Когда он, на углу Кёрута и проспекта Ракоци, полчаса, час ходил взад-вперед мимо витрин кафе «Эмке», сердито засунув в карманы кулаки и повесив нос, с упавшими на лоб светлыми волосами, когда сидел на провонявшей птичьим пометом кухне напротив Дёрдьпала, с его неизменным белым петухом на колене, всегда готовым к бою, и думал об отсутствующей Анци, она казалась столь недостижимой, что ему становилось буквально страшно, когда Анци, с ее неправдоподобно роскошным телом, в конце концов все же показывалась из-за угла или входила на кухню. Он не сразу, очень постепенно осваивался с ее присутствием, странным образом именно в первые минуты поражавшим его множеством мелких недочетов: нарочито тоненьким голоском, глупо-жеманными манерами, выбившейся из юбки блузой; к счастью, все эти мелочи в считанные минуты исчезали без следа, и химера опять торжествовала над действительностью: голос Анци неуловимо менялся, становился глубоким, манеры обретали королевское величие, очарование и осмысленность, блуза сама по себе заправлялась в юбку. Обычно Балинт являлся с бутылочкой черного пива для Дёрдьпала; если к приходу Анци в бутылке что-нибудь оставалось, молодая женщина с воркующе-радостным вскриком тотчас подносила бутылку ко рту и, громко булькая, переливала остатки пива в свое белое горлышко, проделывая это так сладостно-мило, что более обворожительного создания Балинт не мог себе и представить. — А теперь будьте паинькой и ступайте себе домой, — говорила прелестница Балинту, ставя на стол пустую бутылку, — потому что я совсем сонная, словно кисонька, и хочу поскорей к себе в кроватку. Пока!

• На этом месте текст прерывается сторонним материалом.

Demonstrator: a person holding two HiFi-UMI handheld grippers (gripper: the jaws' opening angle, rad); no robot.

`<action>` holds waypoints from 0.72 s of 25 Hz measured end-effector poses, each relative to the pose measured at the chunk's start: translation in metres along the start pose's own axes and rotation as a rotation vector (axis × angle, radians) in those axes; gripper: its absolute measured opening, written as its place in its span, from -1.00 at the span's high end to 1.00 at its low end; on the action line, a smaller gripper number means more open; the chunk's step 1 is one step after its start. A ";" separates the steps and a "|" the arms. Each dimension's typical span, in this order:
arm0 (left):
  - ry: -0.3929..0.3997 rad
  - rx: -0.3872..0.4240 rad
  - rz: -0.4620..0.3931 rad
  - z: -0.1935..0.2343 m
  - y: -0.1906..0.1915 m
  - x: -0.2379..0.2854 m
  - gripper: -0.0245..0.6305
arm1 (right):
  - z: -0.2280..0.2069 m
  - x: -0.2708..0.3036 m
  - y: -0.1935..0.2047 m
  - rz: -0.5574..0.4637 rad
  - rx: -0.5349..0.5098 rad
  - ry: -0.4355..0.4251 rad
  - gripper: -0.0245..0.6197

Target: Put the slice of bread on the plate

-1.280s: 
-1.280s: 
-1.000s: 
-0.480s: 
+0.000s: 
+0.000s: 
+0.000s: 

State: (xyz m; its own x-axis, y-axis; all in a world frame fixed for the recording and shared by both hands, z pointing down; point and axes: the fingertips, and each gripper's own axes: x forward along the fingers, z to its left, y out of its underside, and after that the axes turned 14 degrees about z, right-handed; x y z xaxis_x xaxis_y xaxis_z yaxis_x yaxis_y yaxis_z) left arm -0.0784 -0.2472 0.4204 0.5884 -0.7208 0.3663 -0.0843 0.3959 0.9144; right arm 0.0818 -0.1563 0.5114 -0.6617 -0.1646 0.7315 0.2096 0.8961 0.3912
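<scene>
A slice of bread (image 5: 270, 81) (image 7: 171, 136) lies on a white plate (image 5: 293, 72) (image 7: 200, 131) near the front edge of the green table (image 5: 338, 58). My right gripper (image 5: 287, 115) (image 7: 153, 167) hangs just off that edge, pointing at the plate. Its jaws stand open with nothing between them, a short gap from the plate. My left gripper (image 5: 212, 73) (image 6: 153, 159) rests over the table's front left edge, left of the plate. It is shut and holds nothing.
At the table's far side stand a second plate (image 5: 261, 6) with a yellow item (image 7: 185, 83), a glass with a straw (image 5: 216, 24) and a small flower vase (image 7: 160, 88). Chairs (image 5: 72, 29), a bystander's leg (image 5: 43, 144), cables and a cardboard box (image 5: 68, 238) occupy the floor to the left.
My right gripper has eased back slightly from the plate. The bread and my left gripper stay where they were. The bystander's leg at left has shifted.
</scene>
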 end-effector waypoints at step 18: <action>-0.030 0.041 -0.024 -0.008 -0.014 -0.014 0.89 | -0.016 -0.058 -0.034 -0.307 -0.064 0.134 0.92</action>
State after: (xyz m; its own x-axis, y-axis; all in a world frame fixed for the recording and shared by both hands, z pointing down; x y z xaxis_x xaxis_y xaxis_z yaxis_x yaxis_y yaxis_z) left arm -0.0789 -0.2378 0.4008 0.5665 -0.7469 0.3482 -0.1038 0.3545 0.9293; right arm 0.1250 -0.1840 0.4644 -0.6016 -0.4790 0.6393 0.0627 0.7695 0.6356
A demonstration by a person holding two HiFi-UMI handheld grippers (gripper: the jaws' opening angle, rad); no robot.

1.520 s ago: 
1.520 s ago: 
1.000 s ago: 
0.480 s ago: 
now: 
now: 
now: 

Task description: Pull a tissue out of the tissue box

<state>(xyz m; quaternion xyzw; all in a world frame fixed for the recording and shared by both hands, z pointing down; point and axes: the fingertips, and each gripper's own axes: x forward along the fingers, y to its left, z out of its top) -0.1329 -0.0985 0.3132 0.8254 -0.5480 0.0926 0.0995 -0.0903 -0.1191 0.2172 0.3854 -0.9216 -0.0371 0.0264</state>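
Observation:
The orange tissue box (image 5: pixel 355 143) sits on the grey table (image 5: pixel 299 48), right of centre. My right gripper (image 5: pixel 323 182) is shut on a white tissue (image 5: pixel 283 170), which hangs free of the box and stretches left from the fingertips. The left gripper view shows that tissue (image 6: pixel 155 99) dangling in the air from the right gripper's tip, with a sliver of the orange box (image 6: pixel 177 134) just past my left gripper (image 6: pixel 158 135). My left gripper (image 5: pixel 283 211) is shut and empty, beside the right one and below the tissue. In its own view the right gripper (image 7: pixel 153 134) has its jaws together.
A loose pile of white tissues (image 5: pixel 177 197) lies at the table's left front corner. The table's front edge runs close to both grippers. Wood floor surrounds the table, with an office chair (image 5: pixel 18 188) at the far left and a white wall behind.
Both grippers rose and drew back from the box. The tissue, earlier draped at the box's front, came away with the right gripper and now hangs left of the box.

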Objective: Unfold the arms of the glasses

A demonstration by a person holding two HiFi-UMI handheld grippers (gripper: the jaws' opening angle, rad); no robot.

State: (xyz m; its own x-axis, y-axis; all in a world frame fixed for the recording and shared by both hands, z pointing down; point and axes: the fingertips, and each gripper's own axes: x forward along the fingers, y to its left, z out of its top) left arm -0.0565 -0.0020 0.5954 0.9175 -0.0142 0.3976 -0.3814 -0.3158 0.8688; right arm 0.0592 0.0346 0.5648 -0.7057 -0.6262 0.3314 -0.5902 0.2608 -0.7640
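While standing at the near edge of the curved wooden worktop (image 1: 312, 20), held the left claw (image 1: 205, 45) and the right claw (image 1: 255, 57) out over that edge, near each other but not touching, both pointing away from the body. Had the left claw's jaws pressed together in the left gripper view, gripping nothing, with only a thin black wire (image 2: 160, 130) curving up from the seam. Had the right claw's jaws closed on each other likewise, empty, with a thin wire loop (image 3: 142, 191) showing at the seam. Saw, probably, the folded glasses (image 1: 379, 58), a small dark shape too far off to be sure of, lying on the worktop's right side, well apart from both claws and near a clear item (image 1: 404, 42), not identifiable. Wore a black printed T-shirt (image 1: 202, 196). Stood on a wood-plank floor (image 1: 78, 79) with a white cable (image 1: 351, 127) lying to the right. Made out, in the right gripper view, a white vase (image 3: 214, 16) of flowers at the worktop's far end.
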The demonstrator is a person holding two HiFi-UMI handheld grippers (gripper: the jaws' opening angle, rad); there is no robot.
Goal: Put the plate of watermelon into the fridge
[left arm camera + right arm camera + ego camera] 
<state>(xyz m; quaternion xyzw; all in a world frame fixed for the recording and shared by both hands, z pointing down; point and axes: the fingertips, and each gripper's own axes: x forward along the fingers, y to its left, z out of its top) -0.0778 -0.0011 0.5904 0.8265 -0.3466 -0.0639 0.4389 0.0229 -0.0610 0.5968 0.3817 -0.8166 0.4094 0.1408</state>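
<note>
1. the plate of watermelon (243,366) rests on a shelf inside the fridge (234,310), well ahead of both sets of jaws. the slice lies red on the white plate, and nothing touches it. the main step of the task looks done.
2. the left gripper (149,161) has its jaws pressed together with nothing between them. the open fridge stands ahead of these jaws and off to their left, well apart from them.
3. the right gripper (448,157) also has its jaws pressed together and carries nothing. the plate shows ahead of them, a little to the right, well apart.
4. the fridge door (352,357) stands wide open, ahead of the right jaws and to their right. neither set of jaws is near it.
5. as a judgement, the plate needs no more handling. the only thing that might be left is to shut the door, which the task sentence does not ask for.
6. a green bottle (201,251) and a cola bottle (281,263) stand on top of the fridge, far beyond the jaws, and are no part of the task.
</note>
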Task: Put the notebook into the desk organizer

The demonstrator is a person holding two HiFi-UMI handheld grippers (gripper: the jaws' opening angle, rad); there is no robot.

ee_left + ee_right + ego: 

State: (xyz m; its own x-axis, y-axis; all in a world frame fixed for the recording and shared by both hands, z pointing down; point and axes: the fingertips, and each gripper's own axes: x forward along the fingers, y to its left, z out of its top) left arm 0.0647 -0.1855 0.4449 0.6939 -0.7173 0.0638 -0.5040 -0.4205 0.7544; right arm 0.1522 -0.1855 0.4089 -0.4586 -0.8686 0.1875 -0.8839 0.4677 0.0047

В редкие минуты отрезвления, которые вписывались в эти долгие четверть года горечью, злостью, а более всего особого рода пресыщенностью — пресыщенностью страданием, — Балинт знал все. Знал, что Анци изменяет ему не только с футболистом и боксером, но, судя по всему, и с представителями многих других видов спорта и профессий, знал, что слово правды никогда не слетало с ее губ, что она лжет даже тогда, когда вскрикивает: «ой!», «ах!» или «боже мой!», потому что в каждом случае правдой было бы прямо противоположное восклицание, знал, что она лицемерит, клянясь, знал, что любит только себя, заботится только о своей пользе, своей радости, что нет ей ни до чего дела, лишь бы насытить свою плоть, всячески ублажить себя, знал, что трутнем живет на шее отца и знакомых мужчин, знал, что она глупа, знал даже, что на свете немало женщин гораздо красивей ее. Он знал все и глубоко презирал себя за то, что помнит об этом лишь в редкие и краткие минуты отрезвления и что постоянно забывает о той пятнице, о том воскресенье, когда бывал опять низко обманут. Презирал, ибо, зная все, ненасытно любовался каждым словом и движением Анци. Он презирал себя как раз за то, что было в нем самым благородным: за пылкость своей страсти, за ее верность и полноту. Он полагал, что было бы более достойно мужчины любиться, подобно другим, под заборами на пустырях, и тотчас забывать обо всем, «не делать трагедий», уметь, как другие, небрежно, мимоходом похвалиться быстрым успехом, приправить похвальбу грязным словцом или пожаловаться, вперемешку с руганью, на случайную неудачу, не растрачивать на «курочку» ни денег, ни себя самого, думал, что куда здоровее, куда достойнее мужчины и порядочного, сознательного пролетария не страдать от любви. Он винил в неудачном выборе не свою юношескую неопытность, но самую любовь. Испытывал отвращение не к Анци, а к себе самому. И разочаровался не в Анци, а в женщинах.
Но эти минуты отрезвления и были только минуты, за четверть года их набралось, может быть, с десяток. Остальное же время он до одури насыщался всеми сладко-горькими вариантами любви, ее трепетными радостями, самообманом, сверкающим клинком надежды, кровавыми ее муками. И, сам того не ведая, мужал с каждым новым разочарованием, заблуждаясь, набирался ума. Словно размягченное железо, закалялся от ударов, вовремя нанесенных глупенькой рукой Анци. Из накопившегося непроглядного опыта в вагранке здравого смысла и достойной души выплавилось со временем более высокое понимание жизни. Случайный образ Анци давно уже канул в вечность, он забыл ее лицо, тело, манеру речи, но легкий золотой дымок счастья, ради которого и кипел тот горький настой, составленный из многих печалей и редких радостей, остался в его сердце до конца жизни и продолжал в нем свою работу.